• [Exercise description]:
No pictures should appear. The lines from the beginning of the listing through the one holding "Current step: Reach" must be reproduced exactly, and nothing more.

• [Supplied entries]:
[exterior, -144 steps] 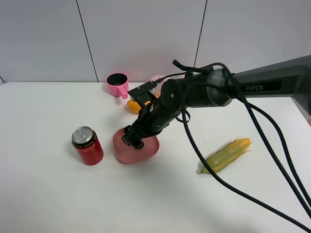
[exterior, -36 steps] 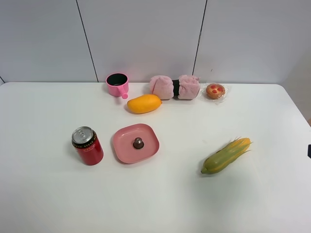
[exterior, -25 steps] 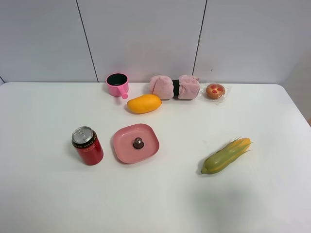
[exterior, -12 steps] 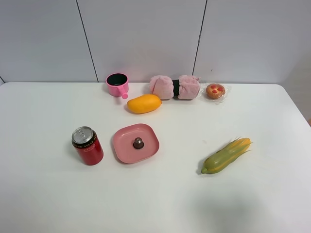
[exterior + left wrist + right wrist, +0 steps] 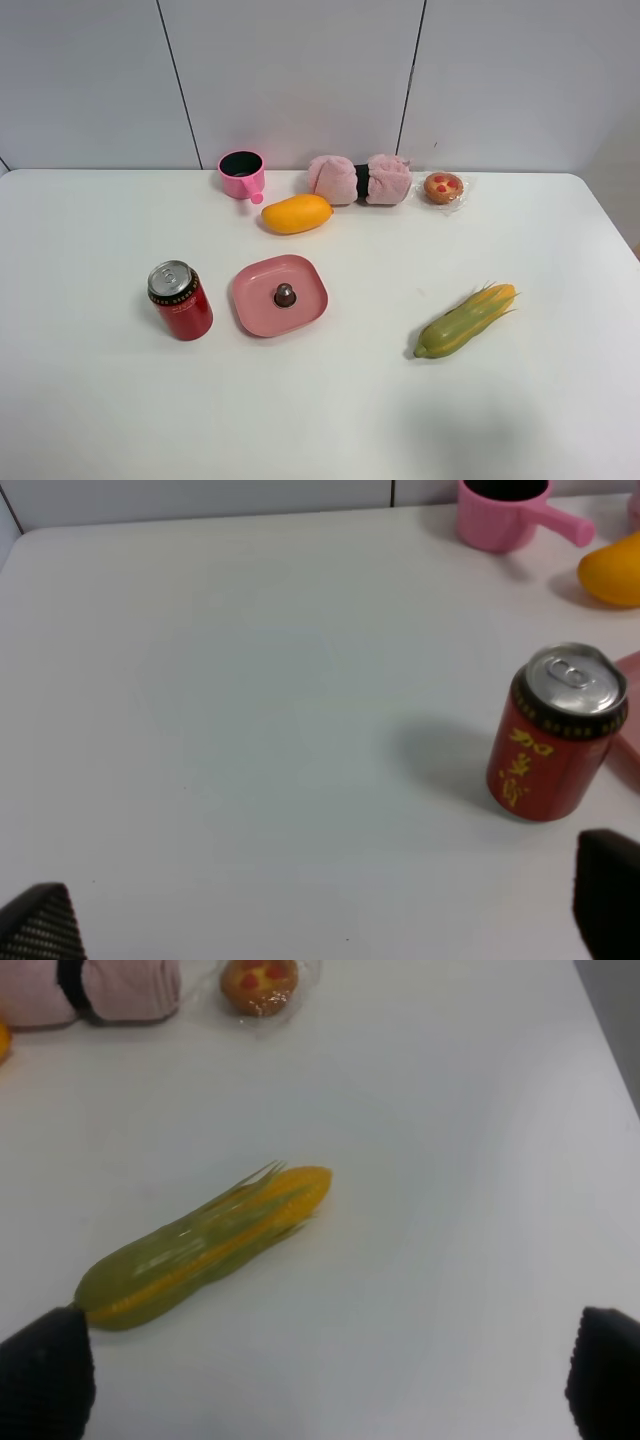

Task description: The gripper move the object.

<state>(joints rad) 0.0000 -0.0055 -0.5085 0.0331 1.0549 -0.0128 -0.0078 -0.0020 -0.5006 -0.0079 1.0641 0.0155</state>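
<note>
The object [image 5: 285, 294], a tiny dark grey-brown knob, sits upright in the middle of a pink square plate [image 5: 250, 300] in the exterior high view. Neither arm shows in that view. In the left wrist view my left gripper [image 5: 325, 930] is open and empty, its fingertips [image 5: 40, 920] wide apart above bare table, with the red can [image 5: 555, 735] ahead of it. In the right wrist view my right gripper [image 5: 322, 1380] is open and empty, hovering near the corn cob [image 5: 200, 1245]. The object shows in neither wrist view.
A red can [image 5: 180, 300] stands left of the plate. A corn cob [image 5: 465, 320] lies at the right. Along the back wall are a pink cup [image 5: 242, 173], a mango [image 5: 296, 213], a pink rolled towel [image 5: 360, 180] and a red-dotted muffin [image 5: 443, 187].
The right arm, which was over the plate with its gripper down, has drawn back out of the exterior view. The object now rests on the plate. Nothing has moved in the last second.
</note>
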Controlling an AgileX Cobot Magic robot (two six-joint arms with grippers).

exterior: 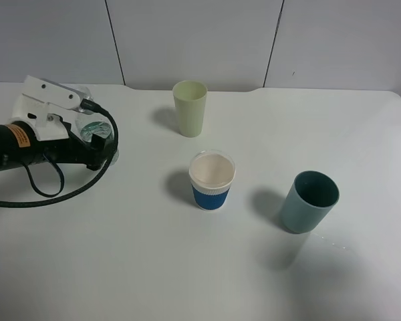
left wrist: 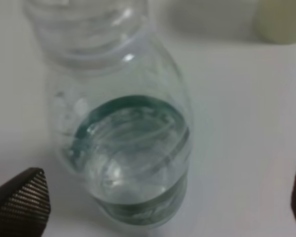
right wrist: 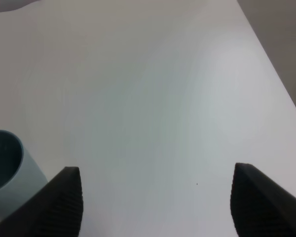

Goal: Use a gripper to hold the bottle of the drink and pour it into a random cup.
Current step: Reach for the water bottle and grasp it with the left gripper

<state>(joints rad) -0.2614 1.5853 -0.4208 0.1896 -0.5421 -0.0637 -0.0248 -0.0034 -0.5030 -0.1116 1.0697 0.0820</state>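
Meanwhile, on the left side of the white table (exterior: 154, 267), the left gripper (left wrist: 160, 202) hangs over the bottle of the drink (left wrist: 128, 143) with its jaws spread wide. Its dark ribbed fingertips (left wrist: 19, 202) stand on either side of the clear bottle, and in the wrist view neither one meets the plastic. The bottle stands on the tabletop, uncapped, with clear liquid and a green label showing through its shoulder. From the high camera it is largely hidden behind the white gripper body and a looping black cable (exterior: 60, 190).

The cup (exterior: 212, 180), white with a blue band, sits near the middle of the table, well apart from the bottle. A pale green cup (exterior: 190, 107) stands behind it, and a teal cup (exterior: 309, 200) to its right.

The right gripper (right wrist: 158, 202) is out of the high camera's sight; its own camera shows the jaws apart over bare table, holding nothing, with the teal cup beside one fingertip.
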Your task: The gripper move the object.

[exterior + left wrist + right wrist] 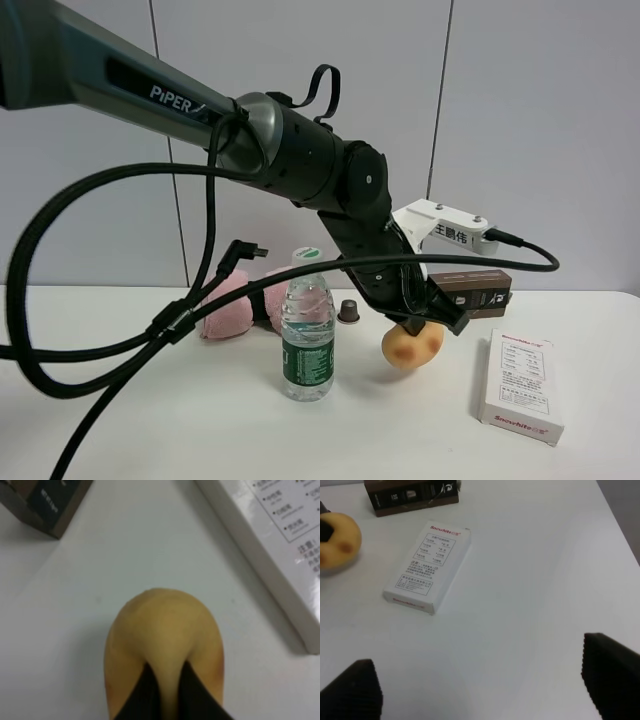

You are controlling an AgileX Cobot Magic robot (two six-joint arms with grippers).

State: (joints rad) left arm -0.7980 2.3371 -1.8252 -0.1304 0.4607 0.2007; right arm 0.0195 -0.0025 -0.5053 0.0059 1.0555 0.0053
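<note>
The yellow-orange object (412, 345) with brownish blotches sits at or just above the white table, right of the water bottle. My left gripper (425, 318) reaches in from the upper left and its two black fingers pinch the object from above. In the left wrist view the fingers (145, 692) stand close together on the object (165, 630), and the gripper (167, 670) is shut on it. My right gripper (480, 685) is wide open and empty over bare table. The object (337, 542) shows far from it in the right wrist view.
A water bottle (307, 335) stands left of the object, with a pink towel (235, 305) and a small brown capsule (348, 311) behind it. A dark brown box (475, 290) lies behind the object and a white box (520, 385) to its right. Black cables trail at the left.
</note>
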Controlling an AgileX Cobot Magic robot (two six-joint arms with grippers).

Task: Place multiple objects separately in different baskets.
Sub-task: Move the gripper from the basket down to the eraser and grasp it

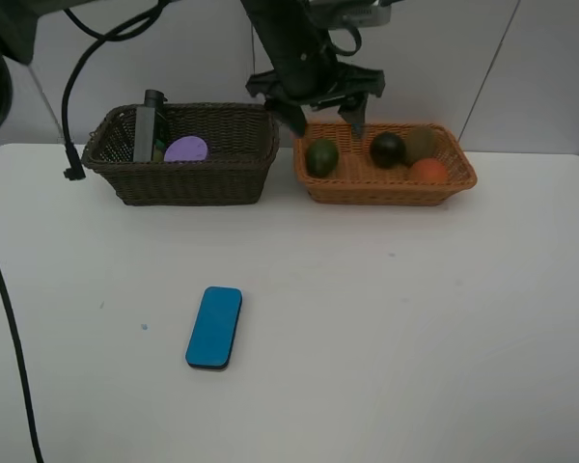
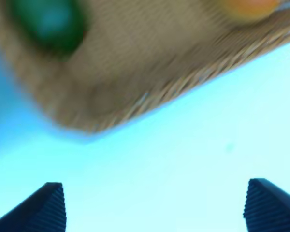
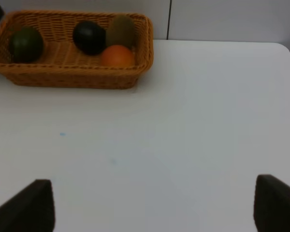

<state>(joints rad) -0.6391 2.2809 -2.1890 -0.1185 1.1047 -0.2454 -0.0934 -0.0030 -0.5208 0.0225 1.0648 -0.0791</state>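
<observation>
- White tabletop (image 1: 386,338) filling most of the high view, pale wall behind, black cable down the left edge.
- Upper centre of the high view: left gripper (image 1: 320,114) hovering over the gap between the two baskets, jaws spread wide, nothing held.
- Confirmed in the left wrist view: two dark fingertips (image 2: 48,205) far apart, blurred wicker and a green blob beyond.
- Right gripper (image 3: 150,205) out of the high view; wrist view gives jaws wide apart over bare table, empty.
- Dark brown basket (image 1: 188,183), upper left: dark green bottle (image 1: 151,125) upright against the wall, purple-lidded tub (image 1: 186,149) beside it. White marker not visible; perhaps hidden in there, cannot tell.
- Orange-tan basket (image 1: 391,188), upper right: green oval fruit (image 1: 321,157) at the left end, dark mangosteen (image 1: 387,149), brown kiwi (image 1: 420,143) and orange-red peach (image 1: 427,171) clustered at the right end.
- Blue eraser (image 1: 214,327) alone, lower left of centre, flat on the table, well apart from both baskets and both grippers.
- Likely last item to sort.
- Risks: flat, low eraser, so fingertips scraping the table or sliding it away instead of gripping; low sweep from the left gripper clipping a basket rim and shifting it; drop into the fruit basket by mistake.
</observation>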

• [Solution to this exercise]:
[exterior, -144 steps] 
[exterior, -36 steps] 
[exterior, -25 steps] 
[exterior, -12 steps] 
[exterior + left wrist + right wrist, +0 steps] 

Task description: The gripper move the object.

<state>(joints rad) 0.0000 -0.0055 -0.5085 0.0331 1.0549 -0.0128 -0.0078 -0.0020 -0.5006 -0.0079 1.0641 0.0155</state>
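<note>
The object [image 5: 285, 294], a tiny dark grey-brown knob, sits upright in the middle of a pink square plate [image 5: 250, 300] in the exterior high view. Neither arm shows in that view. In the left wrist view my left gripper [image 5: 325, 930] is open and empty, its fingertips [image 5: 40, 920] wide apart above bare table, with the red can [image 5: 555, 735] ahead of it. In the right wrist view my right gripper [image 5: 322, 1380] is open and empty, hovering near the corn cob [image 5: 200, 1245]. The object shows in neither wrist view.
A red can [image 5: 180, 300] stands left of the plate. A corn cob [image 5: 465, 320] lies at the right. Along the back wall are a pink cup [image 5: 242, 173], a mango [image 5: 296, 213], a pink rolled towel [image 5: 360, 180] and a red-dotted muffin [image 5: 443, 187].
The right arm, which was over the plate with its gripper down, has drawn back out of the exterior view. The object now rests on the plate. Nothing has moved in the last second.
</note>
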Controlling an AgileX Cobot Magic robot (two six-joint arms with grippers).

exterior: 
left wrist: 
right wrist: 

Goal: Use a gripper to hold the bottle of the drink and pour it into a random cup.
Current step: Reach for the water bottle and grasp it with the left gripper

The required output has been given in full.